Merck KGaA (EMD Serono) logo

Merck KGaA (EMD Serono)

Status and phase

Terminated
Phase 3

Conditions

Infant, Small for Gestational Age

Treatments

Drug: Recombinant human growth hormone (r-hGH)

Study type

Interventional

Funder types

Industry

Identifiers

NCT01067352
IMP23681

Details and patient eligibility

About

This open, multicentric, randomized, controlled study is planned to evaluate the correlation between gene expression, spontaneous catch-up growth and therapeutic response to Saizen in SGA children.

Full description

This open, multicentric, randomized, controlled study was planned to identify genes activated by hGH in SGA children responders to treatment (making it possible in the near future to better identify SGA children likely to benefit from hGH treatment). Furthermore, the study would hopefully allow to verify which genes were responsible of spontaneous catch-up growth in children with diagnosis of SGA at birth but above the third percentile for height at the age of 24 months, and if these genes were the same activated by hGH during the treatment in participants responders. Sixty children born at term (i.e. after the 37th completed week of gestation) and with a diagnosis of SGA (defined as a length less than tenth percentile according to the Italian reference table published by Bertini and Fabris) were planned to be enrolled in the study. Forty participants (group A) were still less than third percentile for height (according to the Tanner reference table) at the age of 24 months, the remaining 20 (group B) being more than or equal to third percentile (thus showing a spontaneous catch-up growth).
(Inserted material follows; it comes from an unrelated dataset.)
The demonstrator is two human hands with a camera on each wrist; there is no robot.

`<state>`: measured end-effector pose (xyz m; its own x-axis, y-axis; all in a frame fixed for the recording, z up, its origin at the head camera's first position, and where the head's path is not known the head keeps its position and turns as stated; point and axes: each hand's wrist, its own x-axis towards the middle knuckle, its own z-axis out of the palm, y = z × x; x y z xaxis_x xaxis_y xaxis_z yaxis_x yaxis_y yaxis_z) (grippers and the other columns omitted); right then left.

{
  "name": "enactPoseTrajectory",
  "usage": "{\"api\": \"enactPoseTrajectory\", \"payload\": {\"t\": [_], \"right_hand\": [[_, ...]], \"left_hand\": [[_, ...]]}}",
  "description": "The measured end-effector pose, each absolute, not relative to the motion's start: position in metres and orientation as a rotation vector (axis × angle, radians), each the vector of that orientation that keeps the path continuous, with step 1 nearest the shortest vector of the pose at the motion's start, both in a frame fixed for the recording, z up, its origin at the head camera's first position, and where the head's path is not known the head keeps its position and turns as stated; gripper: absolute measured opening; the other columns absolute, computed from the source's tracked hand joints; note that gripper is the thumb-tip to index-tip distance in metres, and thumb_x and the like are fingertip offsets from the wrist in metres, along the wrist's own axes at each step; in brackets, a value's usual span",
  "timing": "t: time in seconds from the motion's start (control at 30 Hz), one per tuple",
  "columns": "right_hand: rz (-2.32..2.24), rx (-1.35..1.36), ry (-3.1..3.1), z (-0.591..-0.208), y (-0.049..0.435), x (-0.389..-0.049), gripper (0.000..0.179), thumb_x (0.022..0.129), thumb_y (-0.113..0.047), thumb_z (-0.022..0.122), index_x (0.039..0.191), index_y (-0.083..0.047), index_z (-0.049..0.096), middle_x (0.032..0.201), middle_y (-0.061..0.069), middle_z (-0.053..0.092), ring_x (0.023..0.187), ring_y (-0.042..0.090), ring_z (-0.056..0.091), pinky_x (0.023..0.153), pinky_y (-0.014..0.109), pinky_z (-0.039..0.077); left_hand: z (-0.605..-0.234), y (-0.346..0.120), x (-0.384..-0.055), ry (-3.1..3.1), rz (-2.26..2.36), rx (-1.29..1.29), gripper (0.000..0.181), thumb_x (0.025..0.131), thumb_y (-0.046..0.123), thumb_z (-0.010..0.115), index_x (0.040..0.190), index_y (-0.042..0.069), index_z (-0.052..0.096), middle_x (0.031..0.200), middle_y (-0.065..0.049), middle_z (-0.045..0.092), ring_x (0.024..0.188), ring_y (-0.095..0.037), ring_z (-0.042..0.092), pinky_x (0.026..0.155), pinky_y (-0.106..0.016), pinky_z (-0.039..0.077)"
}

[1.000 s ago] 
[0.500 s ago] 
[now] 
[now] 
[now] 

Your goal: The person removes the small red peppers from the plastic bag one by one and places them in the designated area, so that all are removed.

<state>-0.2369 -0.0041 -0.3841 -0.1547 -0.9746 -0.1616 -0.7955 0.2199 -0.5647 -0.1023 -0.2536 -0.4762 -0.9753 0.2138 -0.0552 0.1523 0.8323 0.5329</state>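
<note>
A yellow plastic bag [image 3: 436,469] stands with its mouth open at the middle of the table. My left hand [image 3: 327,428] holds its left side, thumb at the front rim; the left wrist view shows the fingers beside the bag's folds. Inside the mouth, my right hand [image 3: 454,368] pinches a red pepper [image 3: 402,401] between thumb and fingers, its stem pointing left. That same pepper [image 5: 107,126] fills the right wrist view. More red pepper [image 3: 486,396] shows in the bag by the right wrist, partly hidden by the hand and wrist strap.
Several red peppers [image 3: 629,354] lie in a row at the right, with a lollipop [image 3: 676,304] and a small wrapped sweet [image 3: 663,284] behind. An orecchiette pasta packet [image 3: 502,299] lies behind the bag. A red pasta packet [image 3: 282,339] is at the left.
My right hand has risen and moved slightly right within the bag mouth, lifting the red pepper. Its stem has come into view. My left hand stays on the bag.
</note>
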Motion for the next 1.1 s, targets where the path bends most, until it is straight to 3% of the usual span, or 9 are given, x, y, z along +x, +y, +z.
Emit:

Group A was randomized to receive Saizen at the daily dose of 0.067 mg/kg (Group A1) or no treatment (Group A2) for two years. All participants were to undergo full clinical examination and blood chemistry at baseline visit and visit after 1,6,12,18 and 24 months for a period of two years. Gene expression analysis using the Clontech Atlas Human Array was performed in all participants at baseline and after one year in order to identify the possible correlation between catch-up growth (either spontaneous or drug-induced) and expression of some genes.

OBJECTIVES

Primary objective:

  • To evaluate the correlation between gene expression profiling and catch-up growth (either spontaneous or drug induced after one year of treatment) in SGA children.

Secondary Objectives:

  • To evaluate the percentage of participants not treated who show a spontaneous catch-up growth during the two years of observation.
  • To assess the safety and tolerability of early treatment with Saizen

Enrollment

25 patients

Sex

All

Ages

4 to 6 years old

Volunteers

No Healthy Volunteers

Inclusion criteria

  • SGA at birth (defined as a length at birth equal or below the tenth percentile according to the Italian reference table of Bertini and Fabris)
  • Age of 24 Months
  • Caucasic
  • Born at term (i.e. after the 37th completed week of gestation)
  • Height equal or below (Group A) or up (Group B) the third percentile at the age of 24 months according to the Tanner reference table
  • Sufficient GH secretion (more than 10 nanogram (ng)/milliliter (ml)) at least to one of the tests commonly used at that age (glucagon, Levo-dopa, arginine, clonidine, Growth Hormone Releasing Hormone (GHRH), GH integrated secretion)
  • Normal level of Thyroid-stimulating hormone (THS), Free Triiodothyronine (FT3), Free Thyroxine (FT4), Insulin-like growth factor 1(IGF-1), insulin and haemoglobin A1c (HbA1c)
  • Normal level of Immunoglobulin A (IgA)
  • Children parents willing to comply with the protocol for the whole duration of the study
  • A written Informed Consent before the baseline visit must be obtained from the parent(s) / legal guardian(s)

Exclusion criteria

  • Congenital malformations (including Silver-Russel syndrome)
  • Known abnormal karyotype, especially in girls
  • Twins
  • Severe psychomotor retardation
  • Previous or ongoing treatment with anabolic steroids or r-hGH
  • Treatments interfering with the immune system (including bacterial lysate)
  • Severe chronic illnesses
  • Autoimmune diseases

Trial design

Primary purpose

Treatment

Allocation

Randomized

Interventional model

Parallel Assignment

Masking

None (Open label)

25 participants in 3 patient groups

Group A (A1)
Experimental group
Description:
Participants were allocated to Group A if were still third percentile for height (according to the Tanner reference table) at the age of 4-6 years. Group A would be then randomized to receive Saizen at the daily dose of 0.035 milligram (mg)/kilogram (kg) (Group A1) or no treatment (Group A2) for two years.
Treatment:
Drug: Recombinant human growth hormone (r-hGH)
Group A (A2)
No Intervention group
Description:
Participants were allocated to Group A if were still third percentile for height (according to the Tanner reference table) at the age of 4-6 years. Group A would be then randomized to receive no treatment (Group A2) for two years.
Group B
No Intervention group
Description:
Participants were allocated to Group B being third percentile (thus showing a spontaneous catch-up growth).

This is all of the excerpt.